*What needs to be done*. Those lines of the following listing which contain the string "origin" should be returned.

*Data provided*.
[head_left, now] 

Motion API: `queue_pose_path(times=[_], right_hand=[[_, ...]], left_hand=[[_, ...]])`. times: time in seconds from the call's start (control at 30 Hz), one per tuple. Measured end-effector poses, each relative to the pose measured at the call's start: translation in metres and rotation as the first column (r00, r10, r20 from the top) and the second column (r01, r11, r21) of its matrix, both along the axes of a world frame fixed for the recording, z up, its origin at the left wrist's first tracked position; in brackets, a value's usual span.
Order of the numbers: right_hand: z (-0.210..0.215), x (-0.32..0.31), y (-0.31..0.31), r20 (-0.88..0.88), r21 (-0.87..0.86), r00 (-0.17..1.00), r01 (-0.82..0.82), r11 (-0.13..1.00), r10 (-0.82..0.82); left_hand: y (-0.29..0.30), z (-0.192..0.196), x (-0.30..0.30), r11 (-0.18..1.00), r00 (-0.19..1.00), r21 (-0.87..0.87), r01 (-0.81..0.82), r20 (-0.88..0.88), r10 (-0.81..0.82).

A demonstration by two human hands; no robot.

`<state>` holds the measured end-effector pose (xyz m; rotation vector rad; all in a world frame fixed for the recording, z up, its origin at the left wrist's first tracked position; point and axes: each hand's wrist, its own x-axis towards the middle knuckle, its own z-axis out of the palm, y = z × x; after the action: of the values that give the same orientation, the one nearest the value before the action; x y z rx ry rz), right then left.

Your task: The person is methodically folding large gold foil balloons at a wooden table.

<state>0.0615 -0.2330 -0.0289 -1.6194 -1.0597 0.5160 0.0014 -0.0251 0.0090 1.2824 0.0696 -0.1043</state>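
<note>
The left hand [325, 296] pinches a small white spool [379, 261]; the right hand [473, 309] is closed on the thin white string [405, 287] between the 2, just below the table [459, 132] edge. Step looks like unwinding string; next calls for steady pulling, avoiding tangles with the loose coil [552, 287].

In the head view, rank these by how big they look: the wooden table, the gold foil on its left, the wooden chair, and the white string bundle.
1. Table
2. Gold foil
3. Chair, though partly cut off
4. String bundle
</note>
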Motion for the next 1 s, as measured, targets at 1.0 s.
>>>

*Completed exercise*.
Motion API: `queue_pose_path(times=[_], right_hand=[[_, ...]], left_hand=[[_, ...]])`. times: time in seconds from the call's start (control at 30 Hz), one per tuple. Measured end-effector poses, each relative to the pose measured at the call's start: translation in metres and rotation as the first column (r00, r10, r20 from the top) and the second column (r01, r11, r21) of its matrix, both along the axes of a world frame fixed for the recording, z up, its origin at the left wrist's first tracked position; in brackets, a value's usual span.
`<state>` holds the measured end-effector pose (xyz m; rotation vector rad; all in a world frame fixed for the recording, z up, its origin at the left wrist's first tracked position; point and axes: each hand's wrist, its own x-axis towards the middle knuckle, its own z-axis out of the palm, y = z × x; after the action: of the values that give the same orientation, the one nearest the value before the action; x y z rx ry rz), right then left.

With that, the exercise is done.